Set every record down again, identical to the original.

Extracted records:
[Start of section]

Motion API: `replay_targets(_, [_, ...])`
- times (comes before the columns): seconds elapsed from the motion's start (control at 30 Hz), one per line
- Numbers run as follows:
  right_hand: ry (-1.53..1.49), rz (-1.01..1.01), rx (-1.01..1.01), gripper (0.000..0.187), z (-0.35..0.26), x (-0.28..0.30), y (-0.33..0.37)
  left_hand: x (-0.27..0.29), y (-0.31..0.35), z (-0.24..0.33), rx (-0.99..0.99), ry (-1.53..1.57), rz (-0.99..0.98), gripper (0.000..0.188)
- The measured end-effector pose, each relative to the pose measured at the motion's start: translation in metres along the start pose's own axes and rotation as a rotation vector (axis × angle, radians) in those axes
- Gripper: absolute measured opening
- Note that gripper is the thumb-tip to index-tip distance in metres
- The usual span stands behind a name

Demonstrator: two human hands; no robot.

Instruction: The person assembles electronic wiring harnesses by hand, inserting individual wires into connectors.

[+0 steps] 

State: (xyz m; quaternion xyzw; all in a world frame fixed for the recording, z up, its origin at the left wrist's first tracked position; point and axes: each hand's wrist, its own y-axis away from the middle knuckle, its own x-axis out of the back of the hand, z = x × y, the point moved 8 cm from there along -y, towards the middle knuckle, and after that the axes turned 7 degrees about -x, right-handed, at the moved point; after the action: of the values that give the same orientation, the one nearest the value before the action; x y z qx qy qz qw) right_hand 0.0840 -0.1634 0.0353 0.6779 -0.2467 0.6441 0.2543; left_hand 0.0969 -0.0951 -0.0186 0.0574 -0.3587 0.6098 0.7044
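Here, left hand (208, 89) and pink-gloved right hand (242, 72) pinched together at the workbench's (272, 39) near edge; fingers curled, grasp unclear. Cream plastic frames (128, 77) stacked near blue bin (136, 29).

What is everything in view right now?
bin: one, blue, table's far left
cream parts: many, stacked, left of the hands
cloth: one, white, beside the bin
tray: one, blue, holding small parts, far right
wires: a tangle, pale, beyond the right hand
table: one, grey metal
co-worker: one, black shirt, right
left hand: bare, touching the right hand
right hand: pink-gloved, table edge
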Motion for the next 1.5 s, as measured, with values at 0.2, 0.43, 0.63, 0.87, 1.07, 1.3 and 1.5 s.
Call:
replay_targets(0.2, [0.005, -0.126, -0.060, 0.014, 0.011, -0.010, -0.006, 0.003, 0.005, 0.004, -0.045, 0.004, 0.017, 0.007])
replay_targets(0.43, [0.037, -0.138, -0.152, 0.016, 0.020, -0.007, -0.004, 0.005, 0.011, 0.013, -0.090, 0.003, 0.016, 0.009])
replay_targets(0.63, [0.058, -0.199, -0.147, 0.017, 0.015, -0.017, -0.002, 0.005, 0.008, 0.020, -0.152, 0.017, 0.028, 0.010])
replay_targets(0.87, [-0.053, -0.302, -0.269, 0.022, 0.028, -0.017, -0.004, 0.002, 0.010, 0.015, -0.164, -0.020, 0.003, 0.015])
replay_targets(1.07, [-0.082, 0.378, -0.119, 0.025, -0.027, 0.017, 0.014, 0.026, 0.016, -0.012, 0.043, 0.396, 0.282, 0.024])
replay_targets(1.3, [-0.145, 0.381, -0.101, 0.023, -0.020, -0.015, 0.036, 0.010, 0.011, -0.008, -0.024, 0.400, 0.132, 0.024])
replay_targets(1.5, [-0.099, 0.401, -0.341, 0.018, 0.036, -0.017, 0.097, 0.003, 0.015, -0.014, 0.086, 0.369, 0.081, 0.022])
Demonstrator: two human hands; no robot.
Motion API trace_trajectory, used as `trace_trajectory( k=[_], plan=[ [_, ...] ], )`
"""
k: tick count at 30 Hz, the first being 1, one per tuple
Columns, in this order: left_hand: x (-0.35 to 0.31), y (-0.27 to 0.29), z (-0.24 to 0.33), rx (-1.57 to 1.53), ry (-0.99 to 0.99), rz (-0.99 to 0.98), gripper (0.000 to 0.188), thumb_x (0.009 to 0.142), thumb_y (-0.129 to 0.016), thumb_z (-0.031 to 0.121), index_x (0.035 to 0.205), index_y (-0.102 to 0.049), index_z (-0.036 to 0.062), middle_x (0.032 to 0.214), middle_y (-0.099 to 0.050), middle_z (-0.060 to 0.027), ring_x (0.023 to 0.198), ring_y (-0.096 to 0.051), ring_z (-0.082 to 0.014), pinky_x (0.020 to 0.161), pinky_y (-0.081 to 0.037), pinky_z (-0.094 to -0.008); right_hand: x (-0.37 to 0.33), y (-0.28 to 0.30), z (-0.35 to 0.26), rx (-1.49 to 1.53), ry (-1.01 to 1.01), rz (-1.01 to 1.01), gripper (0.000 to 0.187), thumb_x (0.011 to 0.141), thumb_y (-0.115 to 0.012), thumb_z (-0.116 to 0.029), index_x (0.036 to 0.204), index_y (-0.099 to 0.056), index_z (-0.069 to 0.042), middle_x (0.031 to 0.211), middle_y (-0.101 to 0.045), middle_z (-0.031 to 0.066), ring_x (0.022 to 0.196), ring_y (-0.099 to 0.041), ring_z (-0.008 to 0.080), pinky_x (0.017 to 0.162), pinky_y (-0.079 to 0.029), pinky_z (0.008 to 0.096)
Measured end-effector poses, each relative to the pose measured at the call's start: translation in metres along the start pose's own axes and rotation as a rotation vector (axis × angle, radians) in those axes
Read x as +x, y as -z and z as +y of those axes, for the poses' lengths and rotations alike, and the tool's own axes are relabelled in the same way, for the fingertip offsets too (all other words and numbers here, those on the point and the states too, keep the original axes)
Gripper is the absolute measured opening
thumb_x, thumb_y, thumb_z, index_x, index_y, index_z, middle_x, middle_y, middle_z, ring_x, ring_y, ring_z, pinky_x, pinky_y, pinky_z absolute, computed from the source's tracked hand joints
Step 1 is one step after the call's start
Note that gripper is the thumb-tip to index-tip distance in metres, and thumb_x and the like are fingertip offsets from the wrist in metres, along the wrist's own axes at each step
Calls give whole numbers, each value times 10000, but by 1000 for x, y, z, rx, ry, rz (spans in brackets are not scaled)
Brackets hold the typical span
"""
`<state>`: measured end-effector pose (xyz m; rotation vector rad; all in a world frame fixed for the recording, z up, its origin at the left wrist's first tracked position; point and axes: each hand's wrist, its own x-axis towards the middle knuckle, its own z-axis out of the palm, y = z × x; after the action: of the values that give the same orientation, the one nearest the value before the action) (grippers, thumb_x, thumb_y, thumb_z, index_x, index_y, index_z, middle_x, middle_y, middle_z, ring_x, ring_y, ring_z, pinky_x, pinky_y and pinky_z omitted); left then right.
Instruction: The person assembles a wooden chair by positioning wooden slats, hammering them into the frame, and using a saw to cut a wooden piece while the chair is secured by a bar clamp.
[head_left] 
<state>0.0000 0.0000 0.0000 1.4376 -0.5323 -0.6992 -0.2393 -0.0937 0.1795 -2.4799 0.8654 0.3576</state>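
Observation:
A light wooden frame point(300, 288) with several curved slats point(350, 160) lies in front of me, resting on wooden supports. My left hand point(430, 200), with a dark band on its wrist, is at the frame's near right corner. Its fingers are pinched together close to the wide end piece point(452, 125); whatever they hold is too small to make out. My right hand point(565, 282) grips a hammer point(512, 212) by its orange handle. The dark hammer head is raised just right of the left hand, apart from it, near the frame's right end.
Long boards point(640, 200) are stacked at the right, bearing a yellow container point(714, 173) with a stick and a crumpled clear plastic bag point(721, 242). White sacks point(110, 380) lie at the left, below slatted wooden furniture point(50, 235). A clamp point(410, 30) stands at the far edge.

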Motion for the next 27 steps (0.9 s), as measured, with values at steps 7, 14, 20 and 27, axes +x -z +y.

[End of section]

* _RESPONSE AREA_
Motion API: `replay_targets(_, [_, ...])`
- times (comes before the columns): seconds elapsed from the motion's start (control at 30 Hz), one per line
- Numbers run as follows:
  right_hand: ry (-1.53..1.49), rz (-1.01..1.01), rx (-1.01..1.01), gripper (0.000..0.187), z (-0.35..0.26), x (-0.28..0.30), y (-0.33..0.37)
  left_hand: x (-0.27..0.29), y (-0.31..0.35), z (-0.24..0.33), rx (-0.99..0.99), ry (-1.53..1.57), rz (-0.99..0.98), gripper (0.000..0.188)
- The measured end-effector pose, each relative to the pose measured at the motion's start: translation in metres along the start pose's own axes and rotation as a rotation vector (axis × angle, radians) in those axes
- Gripper: absolute measured opening
- Note that gripper is the thumb-tip to index-tip distance in metres
- The usual span stands behind a name

Demonstrator: two human hands; no robot.

Instruction: The person assembles electronic wiring harnesses by hand, inserting individual wires into connectors.

[+0 steps] 

State: (xyz m; quaternion xyzw; all in a world frame fixed for the recording, z up, its origin at the left wrist's first tracked position; point and axes: each hand's wrist, its own y-axis away from the middle knuckle, its own x-axis out of the back of the hand, z = x × y, the point moved 8 cm from there along -y, towards the middle knuckle, and after that the axes turned 7 degrees about -x, right-handed, at the moved point; after the action: of the values that give the same orientation, the one nearest the value before the action; x y z qx qy qz qw) right_hand 0.0840 -0.1634 0.0353 0.6779 -0.2467 0.6441 0.2543; left_hand 0.0969 -0.0951 -0.0186 0.0574 -0.3587 0.6098 0.7044
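Here, left hand (208, 89) and pink-gloved right hand (242, 72) pinched together at the workbench's (272, 39) near edge; fingers curled, grasp unclear. Cream plastic frames (128, 77) stacked near blue bin (136, 29).

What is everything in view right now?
bin: one, blue, table's far left
cream parts: many, stacked, left of the hands
cloth: one, white, beside the bin
tray: one, blue, holding small parts, far right
wires: a tangle, pale, beyond the right hand
table: one, grey metal
co-worker: one, black shirt, right
left hand: bare, touching the right hand
right hand: pink-gloved, table edge
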Motion for the next 1.5 s, as measured, with values at 0.2, 0.43, 0.63, 0.87, 1.07, 1.3 and 1.5 s.
Call:
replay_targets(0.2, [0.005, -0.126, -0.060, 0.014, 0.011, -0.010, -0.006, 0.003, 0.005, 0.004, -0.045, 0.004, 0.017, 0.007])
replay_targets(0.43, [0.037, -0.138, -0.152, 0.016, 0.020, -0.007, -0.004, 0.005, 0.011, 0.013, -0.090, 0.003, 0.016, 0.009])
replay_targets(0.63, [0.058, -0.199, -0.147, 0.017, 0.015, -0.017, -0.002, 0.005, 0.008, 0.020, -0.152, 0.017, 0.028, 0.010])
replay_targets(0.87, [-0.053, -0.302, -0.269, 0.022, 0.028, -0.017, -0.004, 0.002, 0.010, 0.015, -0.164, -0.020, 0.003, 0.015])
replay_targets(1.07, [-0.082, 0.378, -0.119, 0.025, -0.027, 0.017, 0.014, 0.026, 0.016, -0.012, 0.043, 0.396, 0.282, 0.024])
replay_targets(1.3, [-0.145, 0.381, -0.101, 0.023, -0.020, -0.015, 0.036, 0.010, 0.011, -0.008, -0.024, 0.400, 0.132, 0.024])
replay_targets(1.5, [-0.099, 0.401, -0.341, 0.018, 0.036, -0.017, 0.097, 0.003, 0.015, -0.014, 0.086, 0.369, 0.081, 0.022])
Demonstrator: two human hands; no robot.
Motion API trace_trajectory, used as `trace_trajectory( k=[_], plan=[ [_, ...] ], )`
"""
k: tick count at 30 Hz, the first being 1, one per tuple
Columns, in this order: left_hand: x (-0.35 to 0.31), y (-0.27 to 0.29), z (-0.24 to 0.33), rx (-1.57 to 1.53), ry (-0.99 to 0.99), rz (-0.99 to 0.98), gripper (0.000 to 0.188), thumb_x (0.009 to 0.142), thumb_y (-0.129 to 0.016), thumb_z (-0.031 to 0.121), index_x (0.035 to 0.205), index_y (-0.102 to 0.049), index_z (-0.036 to 0.062), middle_x (0.032 to 0.214), middle_y (-0.099 to 0.050), middle_z (-0.060 to 0.027), ring_x (0.023 to 0.198), ring_y (-0.096 to 0.051), ring_z (-0.082 to 0.014), pinky_x (0.020 to 0.161), pinky_y (-0.081 to 0.037), pinky_z (-0.094 to -0.008); right_hand: x (-0.37 to 0.33), y (-0.28 to 0.30), z (-0.35 to 0.26), rx (-1.49 to 1.53), ry (-1.01 to 1.01), rz (-1.01 to 1.01), gripper (0.000 to 0.187), thumb_x (0.011 to 0.141), thumb_y (-0.115 to 0.012), thumb_z (-0.116 to 0.029), index_x (0.036 to 0.204), index_y (-0.099 to 0.056), index_z (-0.069 to 0.042), middle_x (0.031 to 0.211), middle_y (-0.101 to 0.045), middle_z (-0.031 to 0.066), ring_x (0.022 to 0.196), ring_y (-0.099 to 0.041), ring_z (-0.008 to 0.080), pinky_x (0.017 to 0.162), pinky_y (-0.079 to 0.029), pinky_z (0.008 to 0.096)
Measured end-effector poses, each relative to the pose measured at the call's start: translation in metres along the start pose's own axes and rotation as a rotation vector (axis × angle, radians) in those axes
Read x as +x, y as -z and z as +y of those axes, for the poses' lengths and rotations alike, and the tool's own axes are relabelled in the same way, for the fingertip offsets too (all other words and numbers here, those on the point and the states too, keep the original axes)
Gripper is the absolute measured opening
thumb_x, thumb_y, thumb_z, index_x, index_y, index_z, middle_x, middle_y, middle_z, ring_x, ring_y, ring_z, pinky_x, pinky_y, pinky_z absolute, computed from the source's tracked hand joints
Step 1 is one step after the call's start
Note that gripper is the thumb-tip to index-tip distance in metres, and thumb_x and the like are fingertip offsets from the wrist in metres, along the wrist's own axes at each step
Calls give whole numbers, each value times 10000, but by 1000 for x, y, z, rx, ry, rz (spans in brackets are not scaled)
Brackets hold the typical span
"""
`<state>`: measured end-effector pose (xyz m; rotation vector rad; all in a world frame fixed for the recording, z up, its origin at the left wrist's first tracked position; point and axes: each hand's wrist, its own x-axis towards the middle knuckle, its own z-axis out of the palm, y = z × x; after the action: of the values that give the same orientation, the one nearest the value before the action) (grippers, thumb_x, thumb_y, thumb_z, index_x, index_y, index_z, middle_x, middle_y, middle_z, ring_x, ring_y, ring_z, pinky_x, pinky_y and pinky_z omitted); left then right.
Instruction: The person assembles a wooden chair by positioning wooden slats, hammering them into the frame, and using a saw to cut a wooden piece while the chair is secured by a bar clamp.
[head_left] 
<state>0.0000 0.0000 0.0000 1.4376 -0.5323 -0.6992 -0.2393 -0.0937 0.1795 -2.4799 0.8654 0.3576</state>
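Observation:
A light wooden frame point(300, 288) with several curved slats point(350, 160) lies in front of me, resting on wooden supports. My left hand point(430, 200), with a dark band on its wrist, is at the frame's near right corner. Its fingers are pinched together close to the wide end piece point(452, 125); whatever they hold is too small to make out. My right hand point(565, 282) grips a hammer point(512, 212) by its orange handle. The dark hammer head is raised just right of the left hand, apart from it, near the frame's right end.
Long boards point(640, 200) are stacked at the right, bearing a yellow container point(714, 173) with a stick and a crumpled clear plastic bag point(721, 242). White sacks point(110, 380) lie at the left, below slatted wooden furniture point(50, 235). A clamp point(410, 30) stands at the far edge.
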
Motion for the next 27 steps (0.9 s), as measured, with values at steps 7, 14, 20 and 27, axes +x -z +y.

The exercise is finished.